§ **Try it**
Please retype every entry below, keeping it exactly the same.

§ **Raw data**

--- START ---

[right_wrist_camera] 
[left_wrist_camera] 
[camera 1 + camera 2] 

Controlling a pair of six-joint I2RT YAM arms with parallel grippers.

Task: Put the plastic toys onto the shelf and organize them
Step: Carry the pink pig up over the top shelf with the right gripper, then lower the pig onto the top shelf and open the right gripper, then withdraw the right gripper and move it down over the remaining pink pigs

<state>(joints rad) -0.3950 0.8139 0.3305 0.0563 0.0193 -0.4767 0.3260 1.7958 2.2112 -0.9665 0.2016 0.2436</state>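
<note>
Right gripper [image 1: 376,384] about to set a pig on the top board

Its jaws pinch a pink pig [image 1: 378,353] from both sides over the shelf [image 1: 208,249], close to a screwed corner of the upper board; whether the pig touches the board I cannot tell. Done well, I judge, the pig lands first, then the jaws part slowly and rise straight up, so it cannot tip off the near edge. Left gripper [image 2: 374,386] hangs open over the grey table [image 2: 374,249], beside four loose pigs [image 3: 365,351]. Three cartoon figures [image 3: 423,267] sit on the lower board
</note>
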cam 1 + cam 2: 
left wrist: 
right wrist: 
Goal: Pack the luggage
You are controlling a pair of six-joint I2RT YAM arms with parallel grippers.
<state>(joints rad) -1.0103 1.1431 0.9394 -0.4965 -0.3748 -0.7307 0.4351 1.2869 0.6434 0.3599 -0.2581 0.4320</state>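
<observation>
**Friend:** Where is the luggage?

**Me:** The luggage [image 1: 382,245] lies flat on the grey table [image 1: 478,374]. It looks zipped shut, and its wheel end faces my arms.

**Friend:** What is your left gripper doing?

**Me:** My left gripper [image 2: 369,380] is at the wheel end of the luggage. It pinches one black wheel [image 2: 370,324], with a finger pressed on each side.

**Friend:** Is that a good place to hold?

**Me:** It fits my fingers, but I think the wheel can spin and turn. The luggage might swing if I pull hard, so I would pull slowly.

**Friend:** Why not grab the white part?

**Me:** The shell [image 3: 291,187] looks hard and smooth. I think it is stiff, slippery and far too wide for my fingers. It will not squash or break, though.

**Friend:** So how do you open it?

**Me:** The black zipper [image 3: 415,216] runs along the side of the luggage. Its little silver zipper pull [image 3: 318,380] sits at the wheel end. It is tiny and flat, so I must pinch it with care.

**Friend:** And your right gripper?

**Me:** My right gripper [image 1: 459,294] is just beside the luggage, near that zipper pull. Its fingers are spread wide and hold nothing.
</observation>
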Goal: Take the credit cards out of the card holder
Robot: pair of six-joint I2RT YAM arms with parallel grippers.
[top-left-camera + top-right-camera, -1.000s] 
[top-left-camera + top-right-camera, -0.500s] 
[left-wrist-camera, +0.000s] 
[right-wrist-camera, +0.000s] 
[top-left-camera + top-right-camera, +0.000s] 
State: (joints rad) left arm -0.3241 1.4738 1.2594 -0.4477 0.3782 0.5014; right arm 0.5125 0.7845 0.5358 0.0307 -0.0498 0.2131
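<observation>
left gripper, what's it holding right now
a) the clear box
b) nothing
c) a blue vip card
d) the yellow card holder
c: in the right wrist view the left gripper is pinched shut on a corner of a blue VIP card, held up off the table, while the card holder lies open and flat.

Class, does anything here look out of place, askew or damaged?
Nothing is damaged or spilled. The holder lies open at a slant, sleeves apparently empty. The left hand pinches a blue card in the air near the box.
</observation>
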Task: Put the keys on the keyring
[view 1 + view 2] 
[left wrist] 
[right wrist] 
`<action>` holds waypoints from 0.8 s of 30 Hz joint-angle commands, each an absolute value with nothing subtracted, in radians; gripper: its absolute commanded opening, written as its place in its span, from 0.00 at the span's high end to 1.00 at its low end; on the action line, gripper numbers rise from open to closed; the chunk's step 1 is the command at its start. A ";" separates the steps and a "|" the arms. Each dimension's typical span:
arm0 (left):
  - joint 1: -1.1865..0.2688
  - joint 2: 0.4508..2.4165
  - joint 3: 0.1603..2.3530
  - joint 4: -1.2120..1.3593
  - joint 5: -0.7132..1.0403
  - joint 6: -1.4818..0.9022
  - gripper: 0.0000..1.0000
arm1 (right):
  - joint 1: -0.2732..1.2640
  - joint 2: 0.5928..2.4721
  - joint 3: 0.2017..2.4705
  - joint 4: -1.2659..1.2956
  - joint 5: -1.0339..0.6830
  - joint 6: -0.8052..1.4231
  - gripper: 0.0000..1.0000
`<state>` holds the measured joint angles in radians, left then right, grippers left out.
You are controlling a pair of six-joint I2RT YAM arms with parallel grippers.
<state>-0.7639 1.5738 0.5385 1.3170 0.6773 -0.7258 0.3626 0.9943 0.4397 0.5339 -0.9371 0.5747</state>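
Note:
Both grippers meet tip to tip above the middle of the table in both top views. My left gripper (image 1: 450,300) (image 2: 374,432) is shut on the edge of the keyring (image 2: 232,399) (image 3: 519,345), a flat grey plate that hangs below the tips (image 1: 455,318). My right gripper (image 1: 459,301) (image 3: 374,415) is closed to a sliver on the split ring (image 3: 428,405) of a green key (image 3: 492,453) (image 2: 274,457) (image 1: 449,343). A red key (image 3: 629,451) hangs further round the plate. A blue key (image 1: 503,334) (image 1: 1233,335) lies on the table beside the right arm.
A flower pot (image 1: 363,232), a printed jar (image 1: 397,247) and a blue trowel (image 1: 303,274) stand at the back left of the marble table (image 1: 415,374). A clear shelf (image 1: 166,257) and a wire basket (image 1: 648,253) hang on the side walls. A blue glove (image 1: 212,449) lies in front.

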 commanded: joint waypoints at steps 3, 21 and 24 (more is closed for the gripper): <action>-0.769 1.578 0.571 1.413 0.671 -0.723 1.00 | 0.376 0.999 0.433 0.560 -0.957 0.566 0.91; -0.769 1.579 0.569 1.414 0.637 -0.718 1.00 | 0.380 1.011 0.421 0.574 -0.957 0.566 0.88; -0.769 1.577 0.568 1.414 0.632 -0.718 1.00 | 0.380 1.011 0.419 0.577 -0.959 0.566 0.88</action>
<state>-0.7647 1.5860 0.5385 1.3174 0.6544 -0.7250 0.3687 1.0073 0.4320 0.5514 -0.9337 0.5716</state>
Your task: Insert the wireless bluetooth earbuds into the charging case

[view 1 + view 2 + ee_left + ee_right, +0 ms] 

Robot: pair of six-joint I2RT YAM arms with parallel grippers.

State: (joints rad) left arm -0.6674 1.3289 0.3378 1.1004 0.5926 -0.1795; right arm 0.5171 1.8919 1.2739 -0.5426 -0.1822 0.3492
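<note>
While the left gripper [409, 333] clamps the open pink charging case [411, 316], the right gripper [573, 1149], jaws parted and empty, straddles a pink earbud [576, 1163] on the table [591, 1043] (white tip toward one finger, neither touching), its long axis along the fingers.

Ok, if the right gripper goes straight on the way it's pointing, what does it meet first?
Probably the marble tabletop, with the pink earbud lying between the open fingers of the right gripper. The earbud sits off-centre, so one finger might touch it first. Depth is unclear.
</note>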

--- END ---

§ **Answer for this exercise**
[right_wrist_camera] 
[left_wrist_camera] 
[camera 1 + camera 2] 

Controlling a pair of six-joint I2RT YAM arms with parallel grippers.

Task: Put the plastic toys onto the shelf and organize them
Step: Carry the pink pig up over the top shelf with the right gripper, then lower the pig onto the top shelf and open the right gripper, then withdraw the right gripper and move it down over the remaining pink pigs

<state>(joints rad) -0.3950 0.8139 0.3305 0.0563 0.0193 -0.4767 0.3260 1.7958 2.2112 -0.9665 0.2016 0.2436</state>
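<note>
Right gripper [image 1: 376,384] about to set a pig on the top board

Its jaws pinch a pink pig [image 1: 378,353] from both sides over the shelf [image 1: 208,249], close to a screwed corner of the upper board; whether the pig touches the board I cannot tell. Done well, I judge, the pig lands first, then the jaws part slowly and rise straight up, so it cannot tip off the near edge. Left gripper [image 2: 374,386] hangs open over the grey table [image 2: 374,249], beside four loose pigs [image 3: 365,351]. Three cartoon figures [image 3: 423,267] sit on the lower board
</note>
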cam 1 + cam 2: 
left wrist: 
right wrist: 
Goal: Pack the luggage
You are controlling a pair of six-joint I2RT YAM arms with parallel grippers.
<state>(joints rad) -1.0103 1.1431 0.9394 -0.4965 -0.3748 -0.7307 0.4351 1.2869 0.6434 0.3599 -0.2581 0.4320</state>
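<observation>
**Friend:** Where is the luggage?

**Me:** The luggage [image 1: 382,245] lies flat on the grey table [image 1: 478,374]. It looks zipped shut, and its wheel end faces my arms.

**Friend:** What is your left gripper doing?

**Me:** My left gripper [image 2: 369,380] is at the wheel end of the luggage. It pinches one black wheel [image 2: 370,324], with a finger pressed on each side.

**Friend:** Is that a good place to hold?

**Me:** It fits my fingers, but I think the wheel can spin and turn. The luggage might swing if I pull hard, so I would pull slowly.

**Friend:** Why not grab the white part?

**Me:** The shell [image 3: 291,187] looks hard and smooth. I think it is stiff, slippery and far too wide for my fingers. It will not squash or break, though.

**Friend:** So how do you open it?

**Me:** The black zipper [image 3: 415,216] runs along the side of the luggage. Its little silver zipper pull [image 3: 318,380] sits at the wheel end. It is tiny and flat, so I must pinch it with care.

**Friend:** And your right gripper?

**Me:** My right gripper [image 1: 459,294] is just beside the luggage, near that zipper pull. Its fingers are spread wide and hold nothing.
</observation>
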Goal: Take the credit cards out of the card holder
Robot: pair of six-joint I2RT YAM arms with parallel grippers.
[top-left-camera + top-right-camera, -1.000s] 
[top-left-camera + top-right-camera, -0.500s] 
[left-wrist-camera, +0.000s] 
[right-wrist-camera, +0.000s] 
[top-left-camera + top-right-camera, +0.000s] 
State: (joints rad) left arm -0.3241 1.4738 1.2594 -0.4477 0.3782 0.5014; right arm 0.5125 0.7845 0.5358 0.0307 -0.0498 0.2131
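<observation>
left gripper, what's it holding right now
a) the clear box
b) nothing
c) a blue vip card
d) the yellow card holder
c: in the right wrist view the left gripper is pinched shut on a corner of a blue VIP card, held up off the table, while the card holder lies open and flat.

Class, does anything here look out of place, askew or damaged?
Nothing is damaged or spilled. The holder lies open at a slant, sleeves apparently empty. The left hand pinches a blue card in the air near the box.
</observation>
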Task: Put the keys on the keyring
[view 1 + view 2] 
[left wrist] 
[right wrist] 
`<action>` holds waypoints from 0.8 s of 30 Hz joint-angle commands, each an absolute value with nothing subtracted, in radians; gripper: its absolute commanded opening, written as its place in its span, from 0.00 at the span's high end to 1.00 at its low end; on the action line, gripper numbers rise from open to closed; the chunk's step 1 is the command at its start. A ";" separates the steps and a "|" the arms. Each dimension's typical span:
arm0 (left):
  - joint 1: -1.1865..0.2688
  - joint 2: 0.4508..2.4165
  - joint 3: 0.1603..2.3530
  - joint 4: -1.2120..1.3593
  - joint 5: -0.7132..1.0403
  - joint 6: -1.4818..0.9022
  - gripper: 0.0000..1.0000
arm1 (right):
  - joint 1: -0.2732..1.2640
  - joint 2: 0.5928..2.4721
  - joint 3: 0.2017..2.4705
  - joint 4: -1.2659..1.2956
  - joint 5: -1.0339..0.6830
  - joint 6: -0.8052..1.4231
  - gripper: 0.0000..1.0000
`<state>` holds the measured joint angles in radians, left then right, grippers left out.
You are controlling a pair of six-joint I2RT YAM arms with parallel grippers.
<state>-0.7639 1.5738 0.5385 1.3170 0.6773 -0.7258 0.3626 0.9943 0.4397 0.5339 -0.9371 0.5747</state>
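Note:
Both grippers meet tip to tip above the middle of the table in both top views. My left gripper (image 1: 450,300) (image 2: 374,432) is shut on the edge of the keyring (image 2: 232,399) (image 3: 519,345), a flat grey plate that hangs below the tips (image 1: 455,318). My right gripper (image 1: 459,301) (image 3: 374,415) is closed to a sliver on the split ring (image 3: 428,405) of a green key (image 3: 492,453) (image 2: 274,457) (image 1: 449,343). A red key (image 3: 629,451) hangs further round the plate. A blue key (image 1: 503,334) (image 1: 1233,335) lies on the table beside the right arm.
A flower pot (image 1: 363,232), a printed jar (image 1: 397,247) and a blue trowel (image 1: 303,274) stand at the back left of the marble table (image 1: 415,374). A clear shelf (image 1: 166,257) and a wire basket (image 1: 648,253) hang on the side walls. A blue glove (image 1: 212,449) lies in front.
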
 commanded: joint waypoints at steps 3, 21 and 24 (more is closed for the gripper): <action>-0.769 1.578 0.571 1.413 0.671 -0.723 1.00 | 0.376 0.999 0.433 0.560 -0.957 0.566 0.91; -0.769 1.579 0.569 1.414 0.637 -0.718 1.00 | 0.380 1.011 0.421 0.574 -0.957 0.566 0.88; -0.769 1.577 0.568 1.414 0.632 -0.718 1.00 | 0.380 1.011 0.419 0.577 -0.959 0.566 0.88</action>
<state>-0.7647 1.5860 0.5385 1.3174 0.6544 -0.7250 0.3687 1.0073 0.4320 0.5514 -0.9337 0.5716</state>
Your task: Insert the wireless bluetooth earbuds into the charging case

[view 1 + view 2 + ee_left + ee_right, +0 ms] 

Robot: pair of six-joint I2RT YAM arms with parallel grippers.

State: (joints rad) left arm -0.6674 1.3289 0.3378 1.1004 0.5926 -0.1795; right arm 0.5171 1.8919 1.2739 -0.5426 -0.1822 0.3492
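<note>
While the left gripper [409, 333] clamps the open pink charging case [411, 316], the right gripper [573, 1149], jaws parted and empty, straddles a pink earbud [576, 1163] on the table [591, 1043] (white tip toward one finger, neither touching), its long axis along the fingers.

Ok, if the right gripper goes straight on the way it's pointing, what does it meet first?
Probably the marble tabletop, with the pink earbud lying between the open fingers of the right gripper. The earbud sits off-centre, so one finger might touch it first. Depth is unclear.
</note>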

That was the complete answer.